See the point is that the Electric field is towards the charge when the charge is negative and it is away from the charge when the charge is positive. Now in order to get the zero electric field on the line we need to get the directions of electric field in opposite direction and their magnitudes must also be equal.

1) the direction of electric field due to -4Q charge is rightwards to the left of it and leftwards to the right of it, while direction of electric field of 9Q charge is rightwards to the right of it and left wards to the left of it.

Hence direction of electric field due to both the charges are in the same direction in between the charges, therefore there cant exist a point where electric field is zero.

2) as we know that electric field is inversely proportional to square of the distance, therefore magnitude of electric field will decrease as we move away from the charge. If we see on the left of the 9Q charge the directions of the electric field are opposite but this time the magnitudes of the electric field are not same. i.e the net electric field can't be zero. As the magnitude of electric field due to 9Q charge is more than -4Q charge as distance from the charge is less for 9Q.

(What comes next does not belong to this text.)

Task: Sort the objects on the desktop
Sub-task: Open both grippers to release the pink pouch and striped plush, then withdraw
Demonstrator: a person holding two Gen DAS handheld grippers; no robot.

3) Now for the last part that is on the right of -4Q charge the direction of electric field here again are in opposite directions, and now as we move away from the -4Q charge the magnitude of electric field decreases due to 9Q & -4Q. but this time there will come a point when magnitudes of both the electric field will be same.

This didn't happen on the left of the 9Q as the electric field is given by Kq/r² hence there the charge was also more and distance was also less, effectively giving more electric field due to 9Q.

4) the distance from the charge 9Q let's say 'x'

now equating the magnitude of electric field due to both

K(9Q)/x² = K(4Q)/(x-10)²

9/ x² = 4/ (x-10)²

taking roots on each side:

3/x = 2 / (x-10)

3(x-10) = 2x

3x - 2x = 30

x = 30

x=30m

And lastly the force on any charge is given by product of electric field and its charge, since electric field at point P is zero hence the force on any charge kept at point P will be zero.